_What is required_:
Copy every record below exactly.

• • • • • • •

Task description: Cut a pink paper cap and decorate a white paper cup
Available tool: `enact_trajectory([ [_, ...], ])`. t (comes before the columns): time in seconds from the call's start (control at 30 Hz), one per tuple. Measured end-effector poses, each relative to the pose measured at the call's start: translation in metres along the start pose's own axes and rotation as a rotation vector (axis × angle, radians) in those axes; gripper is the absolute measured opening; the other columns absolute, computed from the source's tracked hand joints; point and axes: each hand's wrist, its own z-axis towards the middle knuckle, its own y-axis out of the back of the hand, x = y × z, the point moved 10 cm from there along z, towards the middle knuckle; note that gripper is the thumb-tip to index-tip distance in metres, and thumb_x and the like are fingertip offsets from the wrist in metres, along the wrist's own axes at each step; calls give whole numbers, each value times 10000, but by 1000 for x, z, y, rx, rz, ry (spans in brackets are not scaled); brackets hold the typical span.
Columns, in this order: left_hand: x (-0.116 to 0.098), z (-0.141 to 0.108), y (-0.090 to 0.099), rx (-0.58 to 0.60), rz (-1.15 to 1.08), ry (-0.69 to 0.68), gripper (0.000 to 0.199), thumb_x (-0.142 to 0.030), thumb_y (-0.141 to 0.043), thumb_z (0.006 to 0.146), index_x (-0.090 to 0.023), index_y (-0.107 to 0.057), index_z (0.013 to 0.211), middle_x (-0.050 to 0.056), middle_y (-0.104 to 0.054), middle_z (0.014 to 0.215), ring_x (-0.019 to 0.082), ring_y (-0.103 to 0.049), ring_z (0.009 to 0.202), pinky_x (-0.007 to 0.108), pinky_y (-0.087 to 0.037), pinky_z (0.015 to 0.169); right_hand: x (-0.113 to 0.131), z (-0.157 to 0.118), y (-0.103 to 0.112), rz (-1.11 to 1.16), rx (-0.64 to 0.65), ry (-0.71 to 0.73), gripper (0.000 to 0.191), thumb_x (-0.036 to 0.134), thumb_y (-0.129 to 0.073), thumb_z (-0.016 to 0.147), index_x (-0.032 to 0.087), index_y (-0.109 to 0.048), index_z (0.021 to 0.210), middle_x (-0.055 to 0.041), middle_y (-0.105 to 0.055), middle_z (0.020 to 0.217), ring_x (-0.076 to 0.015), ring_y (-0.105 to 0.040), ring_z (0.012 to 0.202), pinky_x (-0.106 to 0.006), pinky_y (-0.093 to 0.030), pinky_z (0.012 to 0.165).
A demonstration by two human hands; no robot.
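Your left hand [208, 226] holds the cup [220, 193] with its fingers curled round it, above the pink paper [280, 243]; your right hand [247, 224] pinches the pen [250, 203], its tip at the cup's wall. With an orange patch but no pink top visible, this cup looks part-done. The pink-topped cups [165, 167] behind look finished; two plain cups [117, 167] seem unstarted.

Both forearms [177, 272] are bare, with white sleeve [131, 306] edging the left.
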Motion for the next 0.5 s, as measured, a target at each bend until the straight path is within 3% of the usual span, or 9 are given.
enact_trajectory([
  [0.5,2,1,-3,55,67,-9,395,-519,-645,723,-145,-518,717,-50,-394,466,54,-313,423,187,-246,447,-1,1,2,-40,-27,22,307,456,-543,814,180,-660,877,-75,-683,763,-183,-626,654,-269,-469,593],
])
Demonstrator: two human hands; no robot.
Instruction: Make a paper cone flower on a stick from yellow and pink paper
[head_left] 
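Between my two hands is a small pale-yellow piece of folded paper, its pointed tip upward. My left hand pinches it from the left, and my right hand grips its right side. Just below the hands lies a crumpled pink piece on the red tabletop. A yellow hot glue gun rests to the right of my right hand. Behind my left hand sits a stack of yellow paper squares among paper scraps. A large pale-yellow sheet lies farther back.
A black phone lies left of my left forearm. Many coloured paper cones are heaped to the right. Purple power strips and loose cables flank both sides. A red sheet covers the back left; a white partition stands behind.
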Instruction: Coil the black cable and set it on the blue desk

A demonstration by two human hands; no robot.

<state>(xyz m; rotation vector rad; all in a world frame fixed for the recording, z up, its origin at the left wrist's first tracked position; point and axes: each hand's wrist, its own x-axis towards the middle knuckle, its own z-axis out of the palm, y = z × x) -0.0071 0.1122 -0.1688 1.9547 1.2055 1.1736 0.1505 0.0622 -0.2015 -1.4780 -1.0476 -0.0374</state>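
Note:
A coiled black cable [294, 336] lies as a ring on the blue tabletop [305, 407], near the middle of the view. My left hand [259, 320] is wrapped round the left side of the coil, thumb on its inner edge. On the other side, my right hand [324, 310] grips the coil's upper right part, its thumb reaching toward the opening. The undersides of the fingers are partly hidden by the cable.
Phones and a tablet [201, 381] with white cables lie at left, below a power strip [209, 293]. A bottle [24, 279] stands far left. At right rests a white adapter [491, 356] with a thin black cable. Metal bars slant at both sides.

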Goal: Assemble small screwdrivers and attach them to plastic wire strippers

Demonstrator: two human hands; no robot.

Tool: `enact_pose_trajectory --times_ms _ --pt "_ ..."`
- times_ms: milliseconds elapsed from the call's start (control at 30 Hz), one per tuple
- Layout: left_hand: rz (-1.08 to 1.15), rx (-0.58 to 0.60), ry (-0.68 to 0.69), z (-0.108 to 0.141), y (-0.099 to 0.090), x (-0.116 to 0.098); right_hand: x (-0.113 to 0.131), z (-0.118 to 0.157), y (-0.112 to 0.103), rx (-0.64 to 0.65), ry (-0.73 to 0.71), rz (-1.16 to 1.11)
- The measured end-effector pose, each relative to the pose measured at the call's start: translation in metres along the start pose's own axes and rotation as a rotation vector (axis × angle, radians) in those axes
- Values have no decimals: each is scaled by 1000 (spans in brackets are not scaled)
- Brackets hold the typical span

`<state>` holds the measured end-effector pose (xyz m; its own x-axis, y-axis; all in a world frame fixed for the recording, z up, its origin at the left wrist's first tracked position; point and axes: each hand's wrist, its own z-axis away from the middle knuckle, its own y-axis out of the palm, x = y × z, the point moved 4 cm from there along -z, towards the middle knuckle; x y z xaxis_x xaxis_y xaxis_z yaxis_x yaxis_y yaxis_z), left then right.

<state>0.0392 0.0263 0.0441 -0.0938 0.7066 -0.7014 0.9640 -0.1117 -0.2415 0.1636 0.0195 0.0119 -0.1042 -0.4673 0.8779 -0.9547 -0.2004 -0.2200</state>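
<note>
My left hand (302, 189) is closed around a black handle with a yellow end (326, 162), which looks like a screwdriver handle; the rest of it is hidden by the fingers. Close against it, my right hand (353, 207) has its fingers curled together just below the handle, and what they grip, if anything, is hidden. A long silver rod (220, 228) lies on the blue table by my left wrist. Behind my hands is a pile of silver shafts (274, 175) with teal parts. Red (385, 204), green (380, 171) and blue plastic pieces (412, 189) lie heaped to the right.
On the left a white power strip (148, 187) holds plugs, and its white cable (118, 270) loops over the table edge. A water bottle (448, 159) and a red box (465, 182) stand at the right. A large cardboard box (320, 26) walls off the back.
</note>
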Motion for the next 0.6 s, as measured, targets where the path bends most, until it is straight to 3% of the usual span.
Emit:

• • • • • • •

_The answer_:
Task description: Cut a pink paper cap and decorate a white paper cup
Available tool: `enact_trajectory([ [_, ...], ])`. t (comes before the columns): time in seconds from the call's start (control at 30 Hz), one per tuple. Measured end-effector poses, each relative to the pose measured at the call's start: translation in metres along the start pose's own axes and rotation as a rotation vector (axis × angle, radians) in those axes; gripper is the absolute measured opening; the other columns absolute, computed from the source's tracked hand joints; point and axes: each hand's wrist, its own z-axis towards the middle knuckle, its own y-axis out of the back of the hand, x = y × z, the point moved 10 cm from there along z, towards the middle knuckle; note that gripper is the thumb-tip to index-tip distance in metres, and thumb_x and the like are fingertip offsets from the wrist in metres, along the wrist's own axes at each step; calls give whole numbers, each value times 10000, but by 1000 for x, z, y, rx, rz, ry (spans in brackets are not scaled); brackets hold the typical span.
Columns, in this order: left_hand: x (-0.116 to 0.098), z (-0.141 to 0.108), y (-0.090 to 0.099), rx (-0.58 to 0.60), rz (-1.15 to 1.08), ry (-0.69 to 0.68), gripper (0.000 to 0.199), thumb_x (-0.142 to 0.030), thumb_y (-0.141 to 0.043), thumb_z (0.006 to 0.146), index_x (-0.090 to 0.023), index_y (-0.107 to 0.057), index_z (0.013 to 0.211), middle_x (-0.050 to 0.056), middle_y (-0.104 to 0.054), middle_z (0.014 to 0.215), ring_x (-0.019 to 0.082), ring_y (-0.103 to 0.049), ring_z (0.009 to 0.202), pinky_x (-0.007 to 0.108), pinky_y (-0.087 to 0.037), pinky_z (0.015 to 0.169); right_hand: x (-0.113 to 0.131), z (-0.157 to 0.118), y (-0.103 to 0.112), rz (-1.11 to 1.16), rx (-0.64 to 0.65), ry (-0.71 to 0.73), gripper (0.000 to 0.191), thumb_x (-0.036 to 0.134), thumb_y (-0.129 to 0.073), thumb_z (-0.016 to 0.147), index_x (-0.032 to 0.087), index_y (-0.109 to 0.048), index_z (0.021 to 0.210), middle_x (-0.055 to 0.041), middle_y (-0.105 to 0.055), middle_z (0.020 to 0.217), ring_x (-0.076 to 0.015), ring_y (-0.105 to 0.040), ring_z (0.012 to 0.202), pinky_x (-0.106 to 0.006), pinky_y (-0.093 to 0.030), pinky_z (0.012 to 0.165).
A demonstration by two human hands; no robot.
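Your left hand [208, 226] holds the cup [220, 193] with its fingers curled round it, above the pink paper [280, 243]; your right hand [247, 224] pinches the pen [250, 203], its tip at the cup's wall. With an orange patch but no pink top visible, this cup looks part-done. The pink-topped cups [165, 167] behind look finished; two plain cups [117, 167] seem unstarted.

Both forearms [177, 272] are bare, with white sleeve [131, 306] edging the left.
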Motion for the next 0.5 s, as measured, a target at each bend until the straight path is within 3% of the usual span, or 9 are given.
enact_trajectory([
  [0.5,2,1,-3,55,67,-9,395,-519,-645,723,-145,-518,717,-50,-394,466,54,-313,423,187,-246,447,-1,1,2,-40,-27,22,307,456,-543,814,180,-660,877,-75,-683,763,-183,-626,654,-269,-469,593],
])
Demonstrator: two human hands; no robot.
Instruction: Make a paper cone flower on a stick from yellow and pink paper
[head_left] 
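Between my two hands is a small pale-yellow piece of folded paper, its pointed tip upward. My left hand pinches it from the left, and my right hand grips its right side. Just below the hands lies a crumpled pink piece on the red tabletop. A yellow hot glue gun rests to the right of my right hand. Behind my left hand sits a stack of yellow paper squares among paper scraps. A large pale-yellow sheet lies farther back.
A black phone lies left of my left forearm. Many coloured paper cones are heaped to the right. Purple power strips and loose cables flank both sides. A red sheet covers the back left; a white partition stands behind.
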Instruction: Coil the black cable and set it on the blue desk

A demonstration by two human hands; no robot.

<state>(xyz m; rotation vector rad; all in a world frame fixed for the recording, z up, its origin at the left wrist's first tracked position; point and axes: each hand's wrist, its own x-axis towards the middle knuckle, its own z-axis out of the palm, y = z × x) -0.0071 0.1122 -0.1688 1.9547 1.2055 1.1736 0.1505 0.0622 -0.2015 -1.4780 -1.0476 -0.0374</state>
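Note:
A coiled black cable [294, 336] lies as a ring on the blue tabletop [305, 407], near the middle of the view. My left hand [259, 320] is wrapped round the left side of the coil, thumb on its inner edge. On the other side, my right hand [324, 310] grips the coil's upper right part, its thumb reaching toward the opening. The undersides of the fingers are partly hidden by the cable.
Phones and a tablet [201, 381] with white cables lie at left, below a power strip [209, 293]. A bottle [24, 279] stands far left. At right rests a white adapter [491, 356] with a thin black cable. Metal bars slant at both sides.
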
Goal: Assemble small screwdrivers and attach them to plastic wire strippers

Demonstrator: two human hands; no robot.

Tool: `enact_pose_trajectory --times_ms _ --pt "_ ..."`
- times_ms: milliseconds elapsed from the call's start (control at 30 Hz), one per tuple
- Layout: left_hand: rz (-1.08 to 1.15), rx (-0.58 to 0.60), ry (-0.68 to 0.69), z (-0.108 to 0.141), y (-0.099 to 0.090), x (-0.116 to 0.098); right_hand: x (-0.113 to 0.131), z (-0.118 to 0.157), y (-0.112 to 0.103), rx (-0.64 to 0.65), ry (-0.73 to 0.71), rz (-1.16 to 1.11)
- The measured end-effector pose, each relative to the pose measured at the call's start: translation in metres along the start pose's own axes and rotation as a rotation vector (axis × angle, radians) in those axes
- Values have no decimals: each is scaled by 1000 (spans in brackets are not scaled)
- Brackets hold the typical span

`<state>` holds the measured end-effector pose (xyz m; its own x-axis, y-axis; all in a world frame fixed for the recording, z up, its origin at the left wrist's first tracked position; point and axes: each hand's wrist, its own z-axis away from the middle knuckle, its own y-axis out of the palm, x = y × z, the point moved 4 cm from there along -z, towards the middle knuckle; x y z xaxis_x xaxis_y xaxis_z yaxis_x yaxis_y yaxis_z), left then right.

<state>0.0392 0.0263 0.0441 -0.0938 0.7066 -0.7014 0.9640 -0.1117 -0.2415 0.1636 0.0195 0.0119 -0.1042 -0.4673 0.8779 -0.9547 -0.2004 -0.2200</state>
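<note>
My left hand (302, 189) is closed around a black handle with a yellow end (326, 162), which looks like a screwdriver handle; the rest of it is hidden by the fingers. Close against it, my right hand (353, 207) has its fingers curled together just below the handle, and what they grip, if anything, is hidden. A long silver rod (220, 228) lies on the blue table by my left wrist. Behind my hands is a pile of silver shafts (274, 175) with teal parts. Red (385, 204), green (380, 171) and blue plastic pieces (412, 189) lie heaped to the right.
On the left a white power strip (148, 187) holds plugs, and its white cable (118, 270) loops over the table edge. A water bottle (448, 159) and a red box (465, 182) stand at the right. A large cardboard box (320, 26) walls off the back.
</note>
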Motion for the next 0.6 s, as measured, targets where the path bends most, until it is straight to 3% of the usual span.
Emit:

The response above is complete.